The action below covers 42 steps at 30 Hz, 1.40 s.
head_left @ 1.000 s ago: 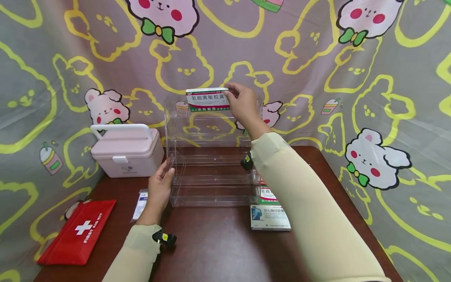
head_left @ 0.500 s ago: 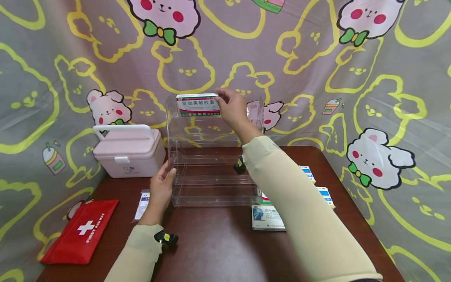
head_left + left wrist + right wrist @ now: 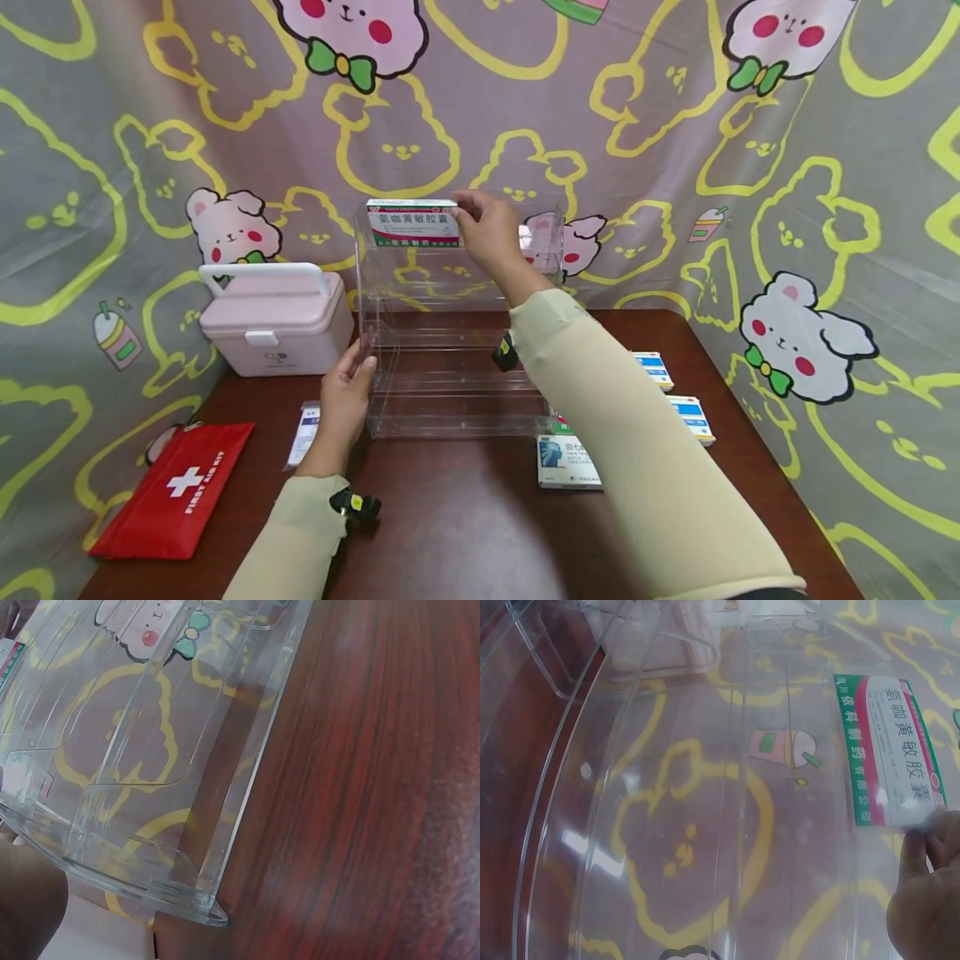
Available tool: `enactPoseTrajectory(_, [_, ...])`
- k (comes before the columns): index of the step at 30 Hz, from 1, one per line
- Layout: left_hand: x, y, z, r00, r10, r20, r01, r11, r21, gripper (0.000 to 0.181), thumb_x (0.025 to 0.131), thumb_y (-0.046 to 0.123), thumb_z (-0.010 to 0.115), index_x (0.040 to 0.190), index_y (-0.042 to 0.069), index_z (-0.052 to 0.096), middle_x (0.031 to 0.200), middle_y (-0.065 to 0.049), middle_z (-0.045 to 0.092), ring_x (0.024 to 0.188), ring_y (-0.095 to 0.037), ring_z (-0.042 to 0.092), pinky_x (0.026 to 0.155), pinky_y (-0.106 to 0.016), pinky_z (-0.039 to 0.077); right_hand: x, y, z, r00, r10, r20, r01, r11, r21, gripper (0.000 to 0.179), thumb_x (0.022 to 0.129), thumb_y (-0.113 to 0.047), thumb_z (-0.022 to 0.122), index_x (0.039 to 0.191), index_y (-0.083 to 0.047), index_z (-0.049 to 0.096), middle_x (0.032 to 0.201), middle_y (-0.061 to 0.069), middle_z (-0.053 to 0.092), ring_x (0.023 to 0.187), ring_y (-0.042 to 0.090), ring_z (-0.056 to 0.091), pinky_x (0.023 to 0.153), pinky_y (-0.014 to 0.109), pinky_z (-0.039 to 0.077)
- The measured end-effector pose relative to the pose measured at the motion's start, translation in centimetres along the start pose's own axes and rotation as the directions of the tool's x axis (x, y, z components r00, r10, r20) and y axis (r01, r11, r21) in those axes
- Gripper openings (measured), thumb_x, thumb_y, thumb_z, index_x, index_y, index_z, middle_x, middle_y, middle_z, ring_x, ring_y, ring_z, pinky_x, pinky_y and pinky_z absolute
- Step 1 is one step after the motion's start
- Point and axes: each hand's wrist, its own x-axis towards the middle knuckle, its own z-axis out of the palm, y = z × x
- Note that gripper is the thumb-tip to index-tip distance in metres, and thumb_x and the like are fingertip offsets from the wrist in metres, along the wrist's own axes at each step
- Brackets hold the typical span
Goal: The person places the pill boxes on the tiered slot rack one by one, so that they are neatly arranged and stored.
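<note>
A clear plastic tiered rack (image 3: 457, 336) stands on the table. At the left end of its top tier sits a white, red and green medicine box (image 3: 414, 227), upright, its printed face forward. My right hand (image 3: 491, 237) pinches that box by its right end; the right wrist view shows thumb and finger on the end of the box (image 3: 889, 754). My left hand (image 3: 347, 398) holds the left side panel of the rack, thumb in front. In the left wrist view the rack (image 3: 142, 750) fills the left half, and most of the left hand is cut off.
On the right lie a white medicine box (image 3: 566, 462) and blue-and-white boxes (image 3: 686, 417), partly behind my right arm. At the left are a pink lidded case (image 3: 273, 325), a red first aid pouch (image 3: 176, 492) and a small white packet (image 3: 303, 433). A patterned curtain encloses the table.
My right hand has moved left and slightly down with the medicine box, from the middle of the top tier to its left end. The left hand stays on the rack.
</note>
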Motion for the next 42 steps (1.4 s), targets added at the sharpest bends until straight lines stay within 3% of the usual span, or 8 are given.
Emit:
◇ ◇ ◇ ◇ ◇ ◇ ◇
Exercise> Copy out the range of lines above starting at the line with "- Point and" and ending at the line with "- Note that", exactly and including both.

Result of this task>
- Point and axes: each hand's wrist, its own x-axis towards the middle knuckle, its own z-axis out of the palm, y = z × x
- Note that gripper is the thumb-tip to index-tip distance in metres, and thumb_x and the like are fingertip offsets from the wrist in metres, along the wrist's own axes at each step

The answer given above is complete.